Reading | I’m making reading a priority in September, and so far that goal is off to a good start. I finished two books over Labor Day weekend, The Fifth Season by N.K. Jemisin and Wonder Woman: Warbringer by Leigh Bardugo, which was incredibly satisfying. I had a nasty cold most of the weekend, so settling down and reading almost constantly was just what I wanted to do. I’m working on reviews of both that I think will go up on Instagram first and then make their way to the blog.

I’m making good progress in two more books, Bored and Brilliant by Manoush Zomorodi and My Absolute Darling by Gabriel Tallent. Bored and Brilliant, about ways to take better control of our devices, is making me want to hide my phone in my sock drawer. My Absolutely Darling, fiction about a teenage girl trying to break free of her abusive, survivalist father, is good, I think, but filled with all of the uncomfortable questions you get when a man writes about the sexual abuse of a teenage girl.

Listening | My sister and I started an audio book on our drive to the cabin, A Curious Beginning by Deanna Raybourn. The main character, Victorian-era lady scientist Veronica Speedwell, is so, so funny, and I am loving the narration by Angele Masters.

Watching | Jenny and I also needed a new tv show to watch while eating dinner, so we finally settled on Graceland, a TNT series that went off the air a few years ago. It’s pretty dumb, but also kind of awesome.

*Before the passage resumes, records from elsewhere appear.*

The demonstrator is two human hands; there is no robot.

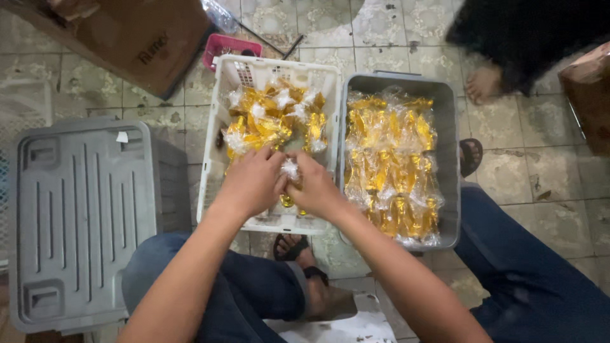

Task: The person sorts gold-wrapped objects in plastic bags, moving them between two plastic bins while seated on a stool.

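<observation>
Head view, looking down: both hands meet over the near part of the white basket (219, 127) on the floor. The left hand (251, 181) and right hand (314, 187) are each closed round one small gold item in a clear wrapper (290, 170) — fingers pinched at its crinkled top, a gold end showing below. By my judgement the step in hand is wrapping or twisting that piece shut. More wrapped gold pieces (273, 117) fill the far end of the basket; the grey bin (450, 159) just to the right holds neat rows. The next move likely calls for a firm pinch without tearing the film.
</observation>
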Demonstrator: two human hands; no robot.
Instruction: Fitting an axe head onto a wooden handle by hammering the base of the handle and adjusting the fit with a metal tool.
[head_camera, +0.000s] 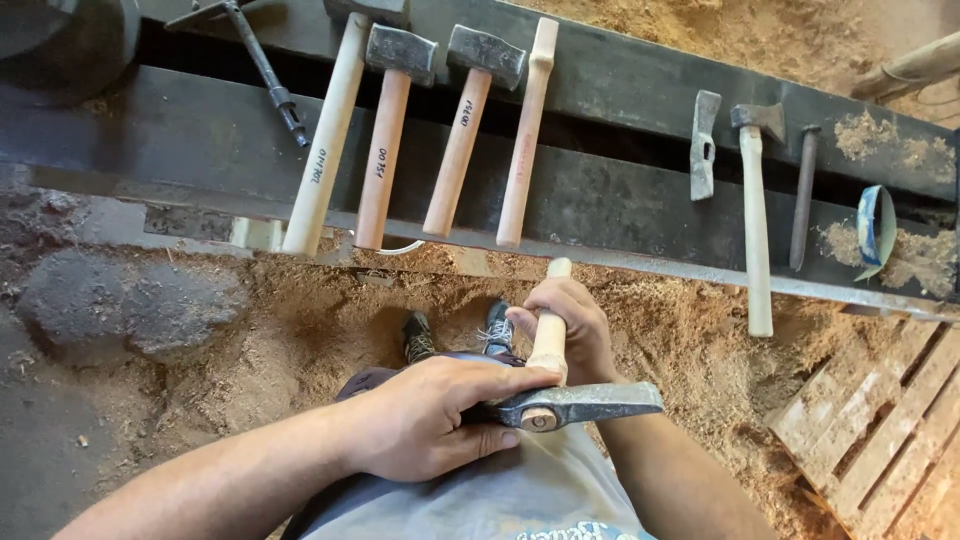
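The hatchet (560, 395) lay across the person's lap, just below the dark steel desk (600, 200). The left hand (430, 420) had its grip wrapped around the metal head; the right hand (570, 325) clasped the wooden handle. Four hammers (400, 130) rested on the desk above.

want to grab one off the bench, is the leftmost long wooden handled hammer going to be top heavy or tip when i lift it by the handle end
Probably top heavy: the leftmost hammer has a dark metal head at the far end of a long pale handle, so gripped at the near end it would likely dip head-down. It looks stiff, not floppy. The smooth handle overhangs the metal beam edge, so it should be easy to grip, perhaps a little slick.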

We contain multitudes.

Laughing/Crying | Sarah Cooper’s cartoon of nine non-threatening leadership strategies for women made me laugh and it made me really angry.

Practicing | I have been working, somewhat diligently, on improving my brush lettering and pseudo-calligraphy skills. I am… not great at it, but I am slowly getting better.

Making | I am so close to being finished with a crochet Yoda hat for a dear friend’s toddler. If I am not lazy, he’ll have it in time to wear this winter — huzzah!

Loving | Jenny made the coolest rainbow swirl cupcakes last weekend. I cannot get over how awesome they looked. I feel like she missed her true calling. The photo credit also goes to her.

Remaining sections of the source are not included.